Heiner Müller, suite et résurgence

Jean-Pierre Han

3 décembre 2021

in Critiques

Erreurs salvatrices de Heiner Müller. Conception de Wilfried Wendling. Théâtre de la Cité internationale, du 7 décembre au 18 décembre à 19 h 30,. Deux « sets » différents sont  donnés chaque soir. Intégrales le mardi et le samedi. Tél. : 01 85 53 53 85. theatredelacite.com. Spectacle créé à l’Archipel de Perpignan, le 26 novembre 2021.

De quelle proposition parler ? Présentée deux fois (en deux sets comme disent les intéressés, ce qui renvoie immédiatement à la notion de jeu ; un troisième set étant prévu pour la suite des représentations), ces Erreurs salvatrices revues et corrigées par Wilfried Wendling, le directeur de La Muse en Circuit, Centre national de Création Musicale, et ses camarades de travail, renvoient à la notion de variations (au sens musical du terme) entre les différentes propositions. Car il s’agit bien de propositions au sens où rien ne semble fixé hormis une série d’éléments, textuels, musicaux, sonores, visuels, etc., et encore…, à user et agencer au gré des uns et des autres. Performance ? Il faudrait définir le mot et la chose qui semblent ne pas tout à fait correspondre à ce que l’on peut voir là.
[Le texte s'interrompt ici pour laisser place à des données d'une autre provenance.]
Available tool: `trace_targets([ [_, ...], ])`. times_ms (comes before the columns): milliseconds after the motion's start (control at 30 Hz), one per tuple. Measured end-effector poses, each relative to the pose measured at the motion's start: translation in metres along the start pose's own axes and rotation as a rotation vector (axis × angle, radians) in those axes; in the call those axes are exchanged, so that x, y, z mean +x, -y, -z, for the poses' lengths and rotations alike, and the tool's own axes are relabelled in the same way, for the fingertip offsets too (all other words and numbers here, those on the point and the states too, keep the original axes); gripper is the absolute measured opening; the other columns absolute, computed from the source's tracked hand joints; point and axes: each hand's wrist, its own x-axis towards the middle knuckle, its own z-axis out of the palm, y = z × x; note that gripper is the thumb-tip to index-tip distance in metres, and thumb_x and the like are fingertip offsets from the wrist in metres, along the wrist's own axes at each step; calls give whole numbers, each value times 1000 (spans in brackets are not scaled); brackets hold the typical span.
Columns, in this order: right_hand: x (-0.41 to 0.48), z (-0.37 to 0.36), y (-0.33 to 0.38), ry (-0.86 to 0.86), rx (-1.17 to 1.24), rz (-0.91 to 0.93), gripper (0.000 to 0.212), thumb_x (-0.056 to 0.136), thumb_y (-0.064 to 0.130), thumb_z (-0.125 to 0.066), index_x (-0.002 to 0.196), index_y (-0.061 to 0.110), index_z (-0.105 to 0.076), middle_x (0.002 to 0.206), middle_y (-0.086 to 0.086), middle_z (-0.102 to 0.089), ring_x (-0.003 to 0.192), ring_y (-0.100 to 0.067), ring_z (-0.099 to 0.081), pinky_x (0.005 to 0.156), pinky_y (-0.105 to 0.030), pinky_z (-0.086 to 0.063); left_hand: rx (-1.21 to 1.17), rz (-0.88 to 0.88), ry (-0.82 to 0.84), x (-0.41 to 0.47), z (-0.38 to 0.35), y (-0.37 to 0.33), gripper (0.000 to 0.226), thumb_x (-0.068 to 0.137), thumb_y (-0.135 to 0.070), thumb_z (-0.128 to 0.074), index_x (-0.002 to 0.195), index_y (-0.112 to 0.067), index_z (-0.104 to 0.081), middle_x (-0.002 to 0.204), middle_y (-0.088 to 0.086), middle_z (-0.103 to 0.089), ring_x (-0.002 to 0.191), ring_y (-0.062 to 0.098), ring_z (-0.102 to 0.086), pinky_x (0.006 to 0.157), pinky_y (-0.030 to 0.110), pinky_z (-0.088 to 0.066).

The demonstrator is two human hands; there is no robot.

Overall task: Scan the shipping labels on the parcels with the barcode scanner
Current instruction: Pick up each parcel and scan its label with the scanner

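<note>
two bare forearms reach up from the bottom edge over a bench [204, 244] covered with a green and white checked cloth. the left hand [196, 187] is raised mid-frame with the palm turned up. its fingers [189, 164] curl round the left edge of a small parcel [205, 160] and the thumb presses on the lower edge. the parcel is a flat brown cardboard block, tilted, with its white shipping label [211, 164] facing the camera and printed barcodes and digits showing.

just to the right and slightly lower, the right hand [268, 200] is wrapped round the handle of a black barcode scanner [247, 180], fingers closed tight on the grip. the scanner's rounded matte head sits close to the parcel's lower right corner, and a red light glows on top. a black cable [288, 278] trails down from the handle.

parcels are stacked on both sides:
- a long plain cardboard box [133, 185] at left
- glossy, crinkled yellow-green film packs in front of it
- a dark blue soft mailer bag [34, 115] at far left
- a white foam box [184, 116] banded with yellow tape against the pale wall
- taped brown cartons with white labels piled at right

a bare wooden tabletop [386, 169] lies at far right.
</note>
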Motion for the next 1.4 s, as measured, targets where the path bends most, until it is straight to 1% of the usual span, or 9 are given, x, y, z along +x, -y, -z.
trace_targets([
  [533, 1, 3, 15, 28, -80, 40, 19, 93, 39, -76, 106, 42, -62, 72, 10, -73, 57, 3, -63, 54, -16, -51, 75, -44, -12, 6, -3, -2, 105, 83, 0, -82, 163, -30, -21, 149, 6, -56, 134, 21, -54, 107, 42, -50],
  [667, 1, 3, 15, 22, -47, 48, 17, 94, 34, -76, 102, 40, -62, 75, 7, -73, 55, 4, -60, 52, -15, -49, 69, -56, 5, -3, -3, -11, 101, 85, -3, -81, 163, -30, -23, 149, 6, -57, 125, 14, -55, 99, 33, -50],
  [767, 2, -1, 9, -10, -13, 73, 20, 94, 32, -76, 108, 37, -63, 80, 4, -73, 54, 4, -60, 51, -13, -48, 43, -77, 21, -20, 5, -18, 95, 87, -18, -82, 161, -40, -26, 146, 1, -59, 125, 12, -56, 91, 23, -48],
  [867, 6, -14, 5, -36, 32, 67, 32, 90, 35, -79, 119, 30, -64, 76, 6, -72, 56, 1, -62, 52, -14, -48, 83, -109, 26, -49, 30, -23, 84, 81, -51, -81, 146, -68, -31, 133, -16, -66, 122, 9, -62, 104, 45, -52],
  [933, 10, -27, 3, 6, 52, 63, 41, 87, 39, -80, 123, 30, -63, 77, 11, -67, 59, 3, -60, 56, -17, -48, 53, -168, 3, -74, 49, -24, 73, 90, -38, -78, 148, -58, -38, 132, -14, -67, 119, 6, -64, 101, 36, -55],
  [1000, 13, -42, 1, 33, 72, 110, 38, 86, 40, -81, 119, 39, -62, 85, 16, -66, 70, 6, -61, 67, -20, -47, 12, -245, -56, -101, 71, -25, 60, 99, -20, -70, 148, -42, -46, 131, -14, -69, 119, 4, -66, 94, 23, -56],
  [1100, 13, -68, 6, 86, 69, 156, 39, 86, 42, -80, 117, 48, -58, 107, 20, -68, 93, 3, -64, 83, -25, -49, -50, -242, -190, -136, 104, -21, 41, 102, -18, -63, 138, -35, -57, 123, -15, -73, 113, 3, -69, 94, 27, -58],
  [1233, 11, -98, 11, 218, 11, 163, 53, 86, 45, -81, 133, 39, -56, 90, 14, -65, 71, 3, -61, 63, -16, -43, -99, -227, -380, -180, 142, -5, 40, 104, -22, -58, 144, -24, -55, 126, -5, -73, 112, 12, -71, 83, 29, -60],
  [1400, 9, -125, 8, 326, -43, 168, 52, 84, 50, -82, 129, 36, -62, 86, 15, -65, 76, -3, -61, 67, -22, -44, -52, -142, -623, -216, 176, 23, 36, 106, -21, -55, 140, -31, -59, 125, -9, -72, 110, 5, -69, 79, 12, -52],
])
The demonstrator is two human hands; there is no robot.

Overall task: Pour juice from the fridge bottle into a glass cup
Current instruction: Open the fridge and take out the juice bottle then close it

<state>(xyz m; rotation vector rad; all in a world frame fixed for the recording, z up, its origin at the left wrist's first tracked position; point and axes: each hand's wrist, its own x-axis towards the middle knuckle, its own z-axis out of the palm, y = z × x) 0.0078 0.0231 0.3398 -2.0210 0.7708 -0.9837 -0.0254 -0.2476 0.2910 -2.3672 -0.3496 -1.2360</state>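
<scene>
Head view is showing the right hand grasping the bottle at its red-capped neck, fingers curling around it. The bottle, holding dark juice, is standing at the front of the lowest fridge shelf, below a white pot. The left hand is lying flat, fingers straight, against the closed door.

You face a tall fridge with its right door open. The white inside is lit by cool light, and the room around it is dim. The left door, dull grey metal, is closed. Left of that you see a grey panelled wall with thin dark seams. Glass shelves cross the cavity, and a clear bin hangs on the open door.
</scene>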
L’intérêt et l’enjeu résident peut-être dans l’appréhension d’un ensemble, sauf à passer à côté de ce qui fait l’essence même de ce qu’a imaginé Wilfried Wendling dont le titre qu’il a choisi pour son travail, Erreurs salvatrices, pourrait également être décliné, les erreurs étant toujours plus ou moins recherchées et rectifiées ; on pourra donc bien aussi parler de variations à partir de ces erreurs, et on rappellera d’ailleurs que des volumes de textes et d’entretiens de Heiner Müller ont jadis été publiés sous les titres d’Erreurs choisies et de Fautes d’impression, sous la houlette de Jean Jourdheuil ; nous sommes bien dans le même registre.

La déambulation vivement recommandée aux spectateurs déplace les points de vue, les axes du regard alors que les deux officiants, Denis Lavant et Cécile Mont-Reynaud, évoluent au vu et au su de tout le monde dans la pénombre voire l’obscurité quasi totale, histoire paradoxalement de mieux capter l’attention de ceux qui les suivent. Mais d’autres « officiants », Wilfried Wendling en personne, Grégory Joubert, musicien et inventeur de mécaniques plastiques, ou encore Thomas Mirgaine, interprète des machines, sont là pour « accompagner » de manière très active les deux principales figures. C’est un théâtre d’ombres et de spectres (si chers à Heiner Müller), auquel nous sommes conviés, alors qu’éclatent les paroles de l’auteur tirées de différents opus constitués comme Paysage avec Argonautes, Héraklès ou l’hydre, mais aussi piochées ici et là dans les poèmes et autres recueils de l’auteur. C’est donc un corpus en éclats comme il les appréciait qui nous est proposé ici. À l’évidence Wilfried Wendling connaît Heiner Müller, un auteur auquel il songe et est en synergie depuis longtemps…

Portés avec une force de conviction inouïe par Denis Lavant les mots de Heiner Müller éclatent, alors que Cécile Mont-Reynaud tente de prolonger leur impact corporellement dans ses acrobaties réalisées surtout (c’est le plus spectaculaire) dans un dispositif qu’elle a inventé avec Gilles Fer. Installé au centre de l’aire de jeu et de déambulation c’est une sorte d’agrès circulaire souple composé de fils tressés verticaux dans lesquels la jeune femme s’enroule, s’élève dans les airs, disparaît, puis revient sur terre ; il y a dans cet entrelacs quelque chose d’éminemment fascinant. C’est un monument dont les autres installations ne sont, malgré leur pertinence et leur sombre beauté, que des dérivés ou des satellites. Cécile Mont-Reynaud suit au mieux la performance de Denis Lavant, attentive au moindre tressaillement corporel du comédien. C’est, dans ce pas de deux, quelque chose d’étonnant. On en viendrait presque à regretter cette trop grande attention, cette trop grande fidélité au comédien, mais ce prolongement de l’un à l’autre apporte comme un point de paradoxal apaisement. On comprendra que leur présence finirait presque par occulter le travail musical et sonore pourtant essentiel. À ce stade la conception et la musique électronique live de Wilfried Wendling est non seulement pertinente, elle installe et prolonge les textes de Heiner Müller tout en les fracassant. Il y a là un travail de recherche passionnant qui parvient à immerger les spectateurs dans son processus, ce qui est une prouesse.